**Exercise aim**
Type the data below again exactly. Omit all pictures.

**Source material**
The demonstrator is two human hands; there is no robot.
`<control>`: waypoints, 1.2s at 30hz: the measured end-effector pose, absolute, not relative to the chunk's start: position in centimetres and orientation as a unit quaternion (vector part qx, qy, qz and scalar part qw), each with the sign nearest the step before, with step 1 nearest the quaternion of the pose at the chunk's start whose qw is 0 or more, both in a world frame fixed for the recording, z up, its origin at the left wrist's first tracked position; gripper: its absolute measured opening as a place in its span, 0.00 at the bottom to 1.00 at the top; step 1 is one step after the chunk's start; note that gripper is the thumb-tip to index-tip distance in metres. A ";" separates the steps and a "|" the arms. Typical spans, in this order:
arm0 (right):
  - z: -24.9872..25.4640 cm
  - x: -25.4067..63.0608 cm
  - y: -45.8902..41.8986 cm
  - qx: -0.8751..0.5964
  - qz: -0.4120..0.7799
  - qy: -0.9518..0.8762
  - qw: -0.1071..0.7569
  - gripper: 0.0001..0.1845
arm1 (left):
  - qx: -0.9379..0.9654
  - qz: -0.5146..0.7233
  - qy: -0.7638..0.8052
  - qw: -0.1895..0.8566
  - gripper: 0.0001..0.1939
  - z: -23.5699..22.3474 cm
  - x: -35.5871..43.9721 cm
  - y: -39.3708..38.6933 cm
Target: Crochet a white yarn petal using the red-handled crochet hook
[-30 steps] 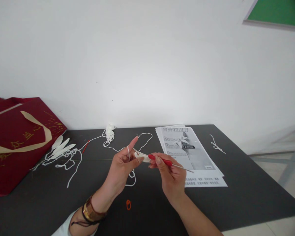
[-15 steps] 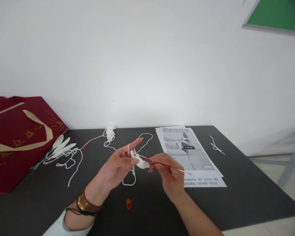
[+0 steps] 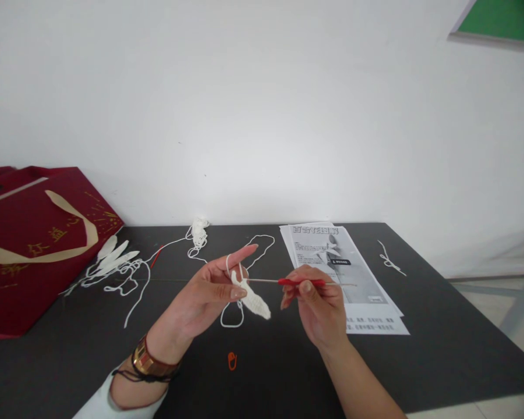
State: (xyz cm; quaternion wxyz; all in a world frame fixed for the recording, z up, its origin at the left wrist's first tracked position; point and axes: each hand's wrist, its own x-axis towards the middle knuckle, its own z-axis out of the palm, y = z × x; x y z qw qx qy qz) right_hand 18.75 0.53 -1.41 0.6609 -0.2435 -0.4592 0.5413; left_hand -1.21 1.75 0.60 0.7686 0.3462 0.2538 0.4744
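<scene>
Between the thumb and fingers of my left hand [image 3: 209, 285] a white crocheted petal [image 3: 257, 302] is pinched, its free end pointing down to the right. White yarn runs over my raised left index finger and trails down to the table behind. My right hand [image 3: 318, 302] grips the red handle of a crochet hook [image 3: 301, 282]. The hook lies nearly level, and its thin metal tip reaches the yarn at the petal's upper edge. Whether the tip sits inside a stitch is too small to tell.
An orange stitch marker [image 3: 232, 361] lies on the black table [image 3: 288, 372] in front. At left are finished white petals [image 3: 116, 259], a thin red stick [image 3: 156, 256] and a dark red bag [image 3: 35, 250]. Behind is a yarn bundle [image 3: 198, 233]; at right, printed sheets [image 3: 362, 279] and a yarn scrap [image 3: 390, 262].
My right hand has moved right, bringing the hook from a slant to nearly level. The petal has turned so that more of its length shows. My left hand keeps its pinch.
</scene>
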 end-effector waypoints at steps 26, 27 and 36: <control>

**Exercise result**
The demonstrator is two human hands; there is no robot.
`<control>`: waypoints, 1.2s at 30hz: the measured end-effector pose, absolute, not relative to the chunk's start: position in centimetres and orientation as a unit quaternion (vector part qx, qy, qz and scalar part qw), each with the sign nearest the step before, with step 1 nearest the quaternion of the pose at the chunk's start whose qw is 0 or more, both in a world frame fixed for the recording, z up, its origin at the left wrist's first tracked position; gripper: its absolute measured opening as a place in its span, 0.00 at the bottom to 1.00 at the top; step 1 is one step after the chunk's start; note that gripper is the thumb-tip to index-tip distance in metres. A ";" separates the steps and a "|" the arms. Typical spans, in this order:
arm0 (right):
  - z: -24.9872..25.4640 cm
  - x: -25.4067..63.0608 cm
  - y: -45.8902..41.8986 cm
  - qx: -0.8751..0.5964
  - qz: -0.4120..0.7799
  - qy: -0.9518..0.8762
  - qw: -0.1071..0.7569
  - gripper: 0.0001..0.1845
arm1 (left):
  - qx: -0.9379..0.9654
  - qz: -0.5146..0.7233
  - qy: -0.7638..0.8052
  - qw: -0.1895..0.8566
  - gripper: 0.0001..0.1939
  - z: -23.5699..22.3474 cm
  - x: -35.5871..43.9721 cm
  - y: -39.3708..38.6933 cm
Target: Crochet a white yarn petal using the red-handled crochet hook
[-30 steps] 
[-15 steps] 
[+0 steps] 
State: (xyz cm; quaternion wxyz; all in a world frame fixed for the recording, z up, its origin at the left wrist's first tracked position; point and axes: each hand's wrist, its own x-axis towards the middle knuckle, its own z-axis out of the palm, y = z × x; x y z qw qx qy qz) right_hand 18.75 0.53 -1.41 0.6609 -0.2435 -0.4592 0.5413; left_hand -1.21 1.75 0.60 0.7686 0.3462 0.2538 0.4744
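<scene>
Between the thumb and fingers of my left hand [image 3: 209, 285] a white crocheted petal [image 3: 257, 302] is pinched, its free end pointing down to the right. White yarn runs over my raised left index finger and trails down to the table behind. My right hand [image 3: 318, 302] grips the red handle of a crochet hook [image 3: 301, 282]. The hook lies nearly level, and its thin metal tip reaches the yarn at the petal's upper edge. Whether the tip sits inside a stitch is too small to tell.
An orange stitch marker [image 3: 232, 361] lies on the black table [image 3: 288, 372] in front. At left are finished white petals [image 3: 116, 259], a thin red stick [image 3: 156, 256] and a dark red bag [image 3: 35, 250]. Behind is a yarn bundle [image 3: 198, 233]; at right, printed sheets [image 3: 362, 279] and a yarn scrap [image 3: 390, 262].
My right hand has moved right, bringing the hook from a slant to nearly level. The petal has turned so that more of its length shows. My left hand keeps its pinch.
</scene>
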 end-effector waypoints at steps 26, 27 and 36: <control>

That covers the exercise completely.